Hatice Akbaş da gösterdiği performans ve sonucunda kazandığı gümüş madalya ile önemli bir başarıya imza attı. 2022’de Dünya şampiyonu olan Hatice Akbaş, son iki senede aldığı sonuçlar sebebiyle otoriteler tarafından madalya adaylarından biri olarak gösterilmiyordu fakat o gösterdiği performansla beklentilerin üstüne çıktı. Final maçında o da Çinli rakibi Chang Yuan’a yenildi. Hatice, bu oyunlarda gösterdiği performansla gelecek için ümit verdi. 23 yaşındaki boksörümüz, şu ana kadar 1 Dünya şampiyonluğu, 1 Olimpiyat gümüş madalyası kazandı. Bu şekilde çalışmaya ve gelişmeye devam ederse bu başarıların üstüne koyarak devam edecektir.
Oyunlar öncesi otoriteler tarafından madalya adayı olarak gösterilen Esra Yıldız Kahraman, beklentileri karşılayan bir performans sergileyerek bronz madalyanın sahibi oldu. 2020 Tokyo Olimpiyatları’ndan sonra boksu bırakma noktasına gelen Esra Yıldız, eşinin desteği ile devam etme kararı alıp madalyaya ulaşarak güzel bir hikayeye imza attı.
Kadınlar boksunda belki de en çok madalya beklediğimiz geçen Olimpiyatların şampiyonu Busenaz Sürmeneli maalesef çeyrek finalde elenerek madalya kazanamadı. Busenaz, bu yıl Avrupa şampiyonasında formda gözükmesine rağmen burada o performansı gösteremedi. Her büyük sporcunun olabileceği gibi Busenaz’ın da formsuz bir dönemi olabilir. Şanssızlığı bu dönemin Olimpiyatlara denk gelmesi oldu. Fakat yine de o bir Olimpiyat şampiyonu, gelecek oyunlarda ve organizasyonlarda ondan beklediğimiz sonuçları alacaktır.
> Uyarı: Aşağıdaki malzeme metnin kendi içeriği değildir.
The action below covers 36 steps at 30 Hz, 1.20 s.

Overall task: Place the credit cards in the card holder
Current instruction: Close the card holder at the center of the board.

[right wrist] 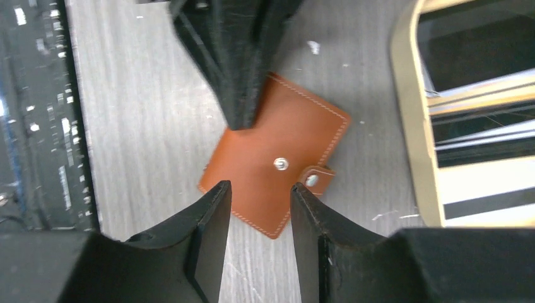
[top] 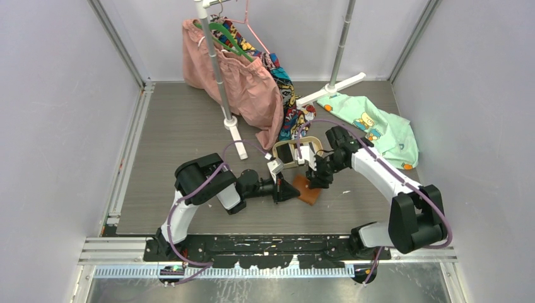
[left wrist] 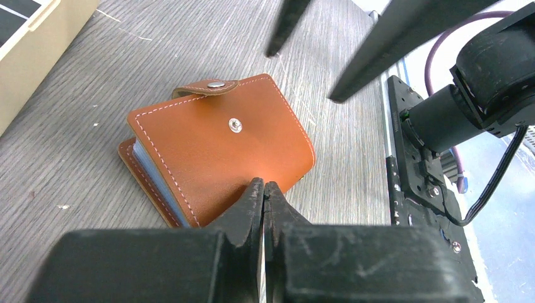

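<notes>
Our left tool (left wrist: 264, 192) is clenched, tips on the folded card holder (left wrist: 217, 148) lying unsnapped on the table (left wrist: 82, 107); our right tool (right wrist: 260, 196) hangs released above it; the credit cards (right wrist: 479, 44) sit in the beige tray (right wrist: 410, 126).

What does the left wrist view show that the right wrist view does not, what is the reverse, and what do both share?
Only the left wrist: the bluish pockets at the card holder's open side. Only the right wrist: the credit cards, dark and whitish, in the beige tray. Both: the tan card holder folded over with its strap unsnapped, the left fingers shut at its edge, the right fingers apart above it.
</notes>
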Tool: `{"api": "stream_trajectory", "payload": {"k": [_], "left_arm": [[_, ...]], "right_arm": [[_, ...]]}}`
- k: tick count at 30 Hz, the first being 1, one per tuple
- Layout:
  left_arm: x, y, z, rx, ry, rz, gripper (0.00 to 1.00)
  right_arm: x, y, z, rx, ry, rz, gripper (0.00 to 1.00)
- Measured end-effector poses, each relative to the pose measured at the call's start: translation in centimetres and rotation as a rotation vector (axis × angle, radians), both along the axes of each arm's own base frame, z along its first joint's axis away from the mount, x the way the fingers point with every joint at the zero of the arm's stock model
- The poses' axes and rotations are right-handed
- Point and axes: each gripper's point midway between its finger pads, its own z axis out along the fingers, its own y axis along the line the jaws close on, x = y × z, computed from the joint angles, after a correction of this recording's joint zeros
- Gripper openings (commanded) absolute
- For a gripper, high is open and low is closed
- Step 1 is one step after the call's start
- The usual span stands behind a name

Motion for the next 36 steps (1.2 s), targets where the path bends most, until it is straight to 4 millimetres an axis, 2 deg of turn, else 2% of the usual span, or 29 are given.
{"api": "stream_trajectory", "payload": {"k": [5, 14, 20, 28, 36], "left_arm": [[-0.1, -0.1, 0.0, -0.001, 0.003, -0.002, 0.01], [-0.1, -0.1, 0.0, -0.001, 0.005, -0.002, 0.0], [-0.2, -0.1, 0.0, -0.001, 0.007, -0.002, 0.0], [-0.1, -0.1, 0.0, -0.001, 0.007, -0.001, 0.0], [-0.1, -0.1, 0.0, -0.001, 0.007, -0.001, 0.0]], "right_arm": [[2.2, -0.4, -1.4, -0.041, -0.032, -0.078, 0.43], [2.6, -0.7, -3.9, -0.125, 0.008, -0.094, 0.35], [2.8, -0.9, -4.2, -0.146, 0.006, -0.104, 0.25], [4.1, -1.0, -4.1, -0.16, -0.032, -0.151, 0.28], [4.4, -0.8, -4.0, -0.155, -0.038, -0.164, 0.26]]}}
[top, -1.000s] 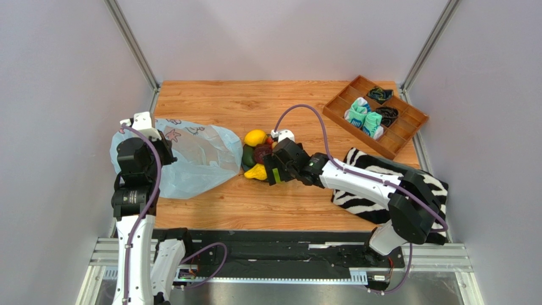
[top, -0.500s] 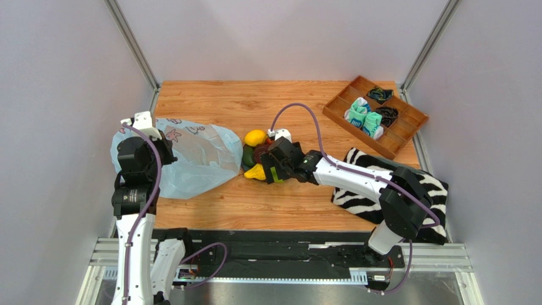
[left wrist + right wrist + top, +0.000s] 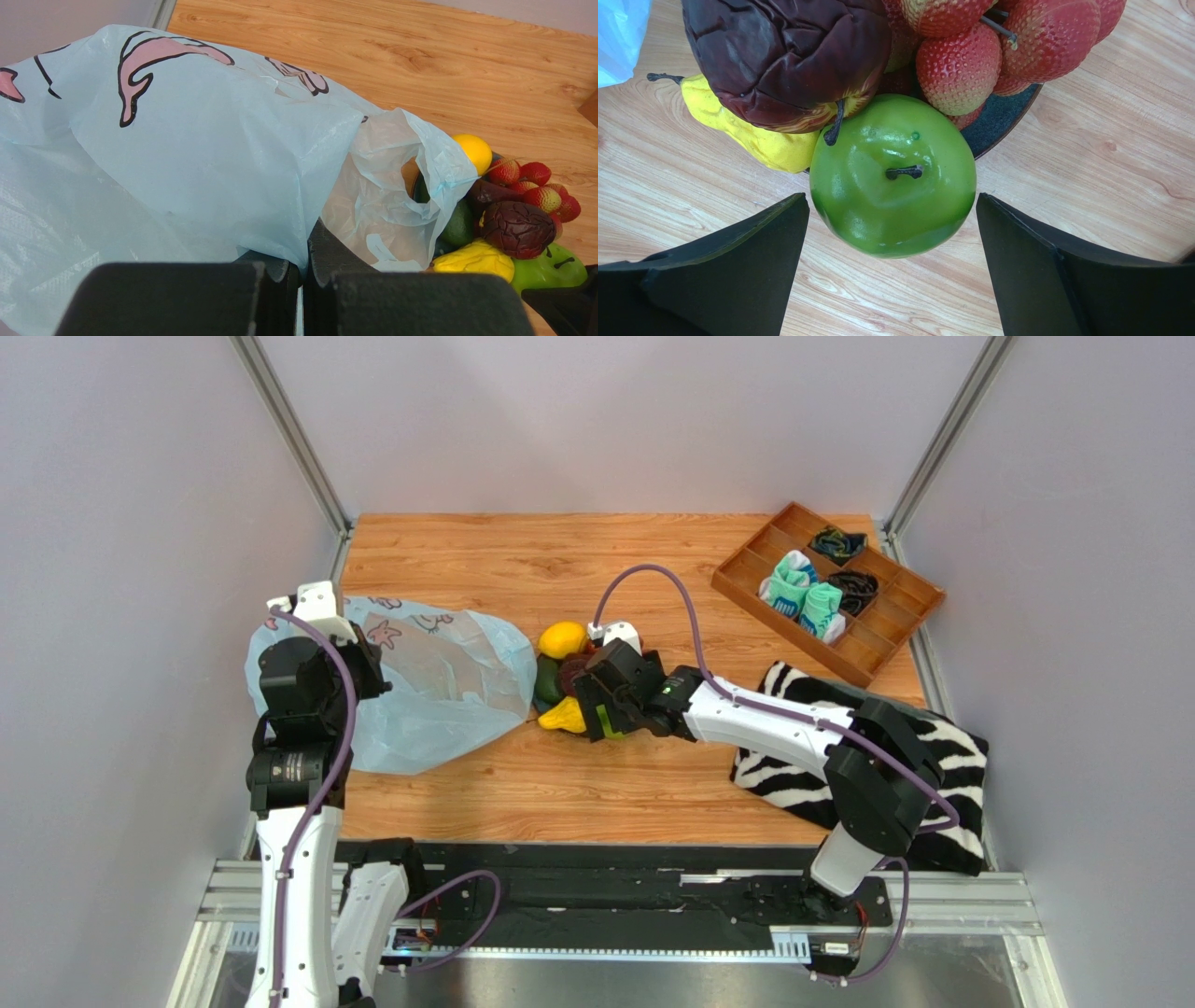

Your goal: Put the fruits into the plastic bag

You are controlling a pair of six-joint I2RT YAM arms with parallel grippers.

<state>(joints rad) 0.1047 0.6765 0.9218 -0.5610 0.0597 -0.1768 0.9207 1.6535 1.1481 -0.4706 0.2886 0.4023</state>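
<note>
Top external view: translucent pale blue plastic bag [image 3: 421,693] lies left, its edge apparently pinched by the left gripper [image 3: 303,262]. The small toy fruits [image 3: 564,640] sit heaped beside its mouth. The right gripper [image 3: 891,210], spread, straddles the bright green apple [image 3: 892,185]. Grasp step in hand; closing squarely comes next.

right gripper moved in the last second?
Yes. In the top view the right gripper has slid a little left, closer to the lemon.
</note>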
Bir diğer kadın boksörümüz Gizem Özer, ilk turu geçemese de bu oyunlardan bir tecrübe kazandı. Avrupa Oyunları üçüncüsü Gizem’in henüz 23 yaşında olduğunu düşünürsek gelecek oyunlarda daha yukarılara yükselmesi hiç sürpriz olmaz.
Erkekler boksu, bu oyunlarda da kadınlar boksunun gölgesinde kaldı. Tuğrulhan Erdemir’in son anda doping sebebiyle diskalifiye olmasıyla birlikte erkenden bir sporcumuza veda ettik. Avrupa şampiyonu Samet Gümüş, ilk turda Kazak Bibossinov’a elendi. Kaan Aykutsun ise iyi bir performansla son 16’ya kalarak dikkatleri üzerine çekti fakat Kübalı çifte Olimpiyat şampiyonu Arlen Lopez’e mağlup olmaktan kurtulamadı. Kaan gösterdiği performansla gelecek için ümit verdi.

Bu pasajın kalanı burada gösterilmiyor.